Pepe is our comic relief as Alan’s simple-minded lackey, given life by Sean Sprawling. Think Pedro from Napoleon Dynamite meets Alfred Molina’s apprehensive local guide from Raiders of the Lost Ark and you’ve got a handle on Pepe. Though his character takes a dark turn as the madness unfolds. It is through Pepe that we are taught of the local language and superstitions surrounding the site, which Alan omitted to mention houses the abandoned Japanese military bunker.
Paulina is unshaken by the ominous implications of mystical dolls and a creepy old man come to pray at the site. Not willing to wait for additional experts to provide their assessment of how this underground shelter could affect the stability of the building site, Paulina orders her wussy cameraman, Dave (Matthew Hegstrom) to lead the way into the darkened tomb like space.
Once inside the craziness begins as the crew is confronted by the aforementioned, Doug Jones, as an emaciated shell of a man in full body prosthetics who babbles cryptic warnings at them while choking on his own blood. It should be mentioned at this point that Katagiri made a name for himself in special effects before helming this feature film.
The director’s work at the Stan Winston studios on films such as Jurassic Park 3, Spielberg’s War of the Worlds, Pirates of the Caribbean, Hunger Games and even Pacific Rim speaks well of his ability to create convincing and disturbing images in camera and the lack of CGI in the film is refreshing. Soon though, a whole new kind of terror rears its head for these unfortunate captives.
An unexpected, yet key element in the psychological tortured being inflicted upon our band of explorers is time travel. After discovering the door to the bunker locked, they black out and wake to find themselves somehow transported back to World War 2. This was a surprising turn I didn’t expect to find in a film that looked to be more about ancient spectres of death, but there’s so much more.

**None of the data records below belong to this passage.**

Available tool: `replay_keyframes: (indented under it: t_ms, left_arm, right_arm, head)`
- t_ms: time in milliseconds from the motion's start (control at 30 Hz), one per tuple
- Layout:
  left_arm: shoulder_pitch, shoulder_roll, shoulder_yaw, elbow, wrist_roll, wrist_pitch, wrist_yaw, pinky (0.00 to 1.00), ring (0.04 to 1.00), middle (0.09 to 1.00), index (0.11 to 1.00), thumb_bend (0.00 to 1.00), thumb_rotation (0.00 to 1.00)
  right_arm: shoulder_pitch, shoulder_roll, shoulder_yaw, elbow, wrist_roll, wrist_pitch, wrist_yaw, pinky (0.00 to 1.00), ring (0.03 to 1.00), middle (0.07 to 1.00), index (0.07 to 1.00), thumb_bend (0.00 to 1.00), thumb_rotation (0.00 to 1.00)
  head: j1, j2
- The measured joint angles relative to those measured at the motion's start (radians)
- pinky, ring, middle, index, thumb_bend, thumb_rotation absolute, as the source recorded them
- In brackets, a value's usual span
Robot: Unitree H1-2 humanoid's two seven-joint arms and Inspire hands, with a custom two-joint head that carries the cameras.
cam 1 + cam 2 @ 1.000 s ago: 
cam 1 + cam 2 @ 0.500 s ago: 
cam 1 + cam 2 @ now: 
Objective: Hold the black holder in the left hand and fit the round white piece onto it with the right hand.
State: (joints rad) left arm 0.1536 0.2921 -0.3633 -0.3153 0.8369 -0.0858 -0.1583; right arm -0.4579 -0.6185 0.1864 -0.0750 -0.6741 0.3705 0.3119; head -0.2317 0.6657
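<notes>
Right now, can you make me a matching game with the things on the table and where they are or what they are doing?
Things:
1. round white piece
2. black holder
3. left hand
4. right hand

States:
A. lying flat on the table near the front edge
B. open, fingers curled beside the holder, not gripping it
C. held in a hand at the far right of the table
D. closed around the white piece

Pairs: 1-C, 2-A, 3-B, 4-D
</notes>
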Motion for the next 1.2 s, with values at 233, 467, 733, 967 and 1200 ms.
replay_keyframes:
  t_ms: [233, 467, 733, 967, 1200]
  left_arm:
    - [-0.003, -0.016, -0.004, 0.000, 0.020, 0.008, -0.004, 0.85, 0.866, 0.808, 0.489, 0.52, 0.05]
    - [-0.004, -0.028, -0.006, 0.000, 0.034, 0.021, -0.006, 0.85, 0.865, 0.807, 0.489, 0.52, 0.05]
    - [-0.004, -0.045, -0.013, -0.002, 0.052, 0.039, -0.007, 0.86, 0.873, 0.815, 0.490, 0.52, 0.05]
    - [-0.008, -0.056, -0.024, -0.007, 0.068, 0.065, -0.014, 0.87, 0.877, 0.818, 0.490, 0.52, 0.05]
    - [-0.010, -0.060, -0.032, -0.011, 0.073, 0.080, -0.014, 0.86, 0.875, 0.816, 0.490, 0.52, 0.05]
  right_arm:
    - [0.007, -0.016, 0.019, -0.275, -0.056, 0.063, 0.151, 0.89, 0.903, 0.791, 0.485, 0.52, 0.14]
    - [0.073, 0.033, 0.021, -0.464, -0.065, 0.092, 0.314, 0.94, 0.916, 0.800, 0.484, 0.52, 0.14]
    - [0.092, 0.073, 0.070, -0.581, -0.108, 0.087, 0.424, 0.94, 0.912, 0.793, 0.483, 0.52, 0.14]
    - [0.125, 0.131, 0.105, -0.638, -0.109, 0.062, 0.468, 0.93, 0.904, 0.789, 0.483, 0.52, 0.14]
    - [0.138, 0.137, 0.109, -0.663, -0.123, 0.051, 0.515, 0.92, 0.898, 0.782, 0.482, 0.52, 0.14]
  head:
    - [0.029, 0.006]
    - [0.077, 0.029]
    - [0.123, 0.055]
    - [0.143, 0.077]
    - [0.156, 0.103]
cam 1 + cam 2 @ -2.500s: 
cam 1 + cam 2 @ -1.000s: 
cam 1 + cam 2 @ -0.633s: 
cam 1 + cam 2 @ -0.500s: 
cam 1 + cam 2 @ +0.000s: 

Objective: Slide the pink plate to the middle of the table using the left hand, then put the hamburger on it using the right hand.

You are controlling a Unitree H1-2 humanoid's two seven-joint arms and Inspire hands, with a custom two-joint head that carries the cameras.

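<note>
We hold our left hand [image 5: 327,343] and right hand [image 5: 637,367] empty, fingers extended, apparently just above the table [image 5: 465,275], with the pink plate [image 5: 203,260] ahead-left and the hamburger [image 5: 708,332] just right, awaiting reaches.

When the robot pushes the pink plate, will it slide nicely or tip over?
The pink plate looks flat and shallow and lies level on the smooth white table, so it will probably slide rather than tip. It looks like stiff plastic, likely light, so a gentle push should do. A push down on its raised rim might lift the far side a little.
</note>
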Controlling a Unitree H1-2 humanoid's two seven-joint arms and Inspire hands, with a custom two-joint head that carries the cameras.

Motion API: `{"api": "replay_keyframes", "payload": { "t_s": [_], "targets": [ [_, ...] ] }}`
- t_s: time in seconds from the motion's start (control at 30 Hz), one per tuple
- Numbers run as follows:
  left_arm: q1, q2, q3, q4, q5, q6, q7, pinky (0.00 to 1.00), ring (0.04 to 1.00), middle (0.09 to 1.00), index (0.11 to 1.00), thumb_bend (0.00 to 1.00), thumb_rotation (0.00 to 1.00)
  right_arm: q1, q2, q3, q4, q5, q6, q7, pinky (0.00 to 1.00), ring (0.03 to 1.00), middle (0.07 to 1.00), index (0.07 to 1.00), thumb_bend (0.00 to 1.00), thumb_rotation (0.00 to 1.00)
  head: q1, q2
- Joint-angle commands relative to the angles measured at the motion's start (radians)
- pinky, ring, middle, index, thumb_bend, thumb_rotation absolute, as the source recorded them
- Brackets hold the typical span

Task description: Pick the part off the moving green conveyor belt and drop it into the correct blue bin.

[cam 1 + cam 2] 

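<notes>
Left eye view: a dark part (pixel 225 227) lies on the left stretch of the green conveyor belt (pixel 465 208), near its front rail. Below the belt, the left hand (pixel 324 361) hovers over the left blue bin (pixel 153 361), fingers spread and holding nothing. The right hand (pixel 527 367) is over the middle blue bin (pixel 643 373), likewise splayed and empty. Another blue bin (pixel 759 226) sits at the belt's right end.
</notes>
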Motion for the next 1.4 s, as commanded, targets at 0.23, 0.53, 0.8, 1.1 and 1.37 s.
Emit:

Adding to the disorientation are horrific visions of each person’s worst nightmare brought on by past tragedies, often stemming from their own guilt. One particularly disturbing scene involves Paulina being confronted by her long dead son. As these hallucinations begin to fray their nerves, the group starts to turn on each other and we learn who the real monsters are.
Gory and unsettling imagery explodes at the viewer in the film’s climax as the final survivors fight for their lives, sanity and freedom from the haunted bunker. Determining the unfinished business of the evil spirit that torments them becomes the goal of some, but not others and this schism has deadly consequences for all involved. The final twist will give you something to chew on for sure.
One final point point to note about Gehenna is that the claustrophobic set looks like an archeological dig site, invoking the feel of Stephen Sommers’ The Mummy films or even National Treasure with Nicolas Cage. The set design itself adds an extra layer of adventure to the proceedings that a typical haunted house scenario would not.
Ultimately it is the setting of Gehenna: Where Death Lives that makes it unique. The effects work on the ghouls can be hokey in places, as are some of the performance and dialogue, but you can’t call the film unoriginal. The cultural superstition of Saipan is new ground in the world of horror and grabs your interest like a tourist along for a horrific sightseeing tour.
What’s that old saying, “We fear what we don’t understand”? Well, the unknown nature of this remote island paradise will have you wondering what could possibly be coming next and if it has the power to scare you to death.
Gehenna: Where Death Lives is available on VOD now from Uncork’d Entertainment and at select theaters throughout the country, so check your local listings.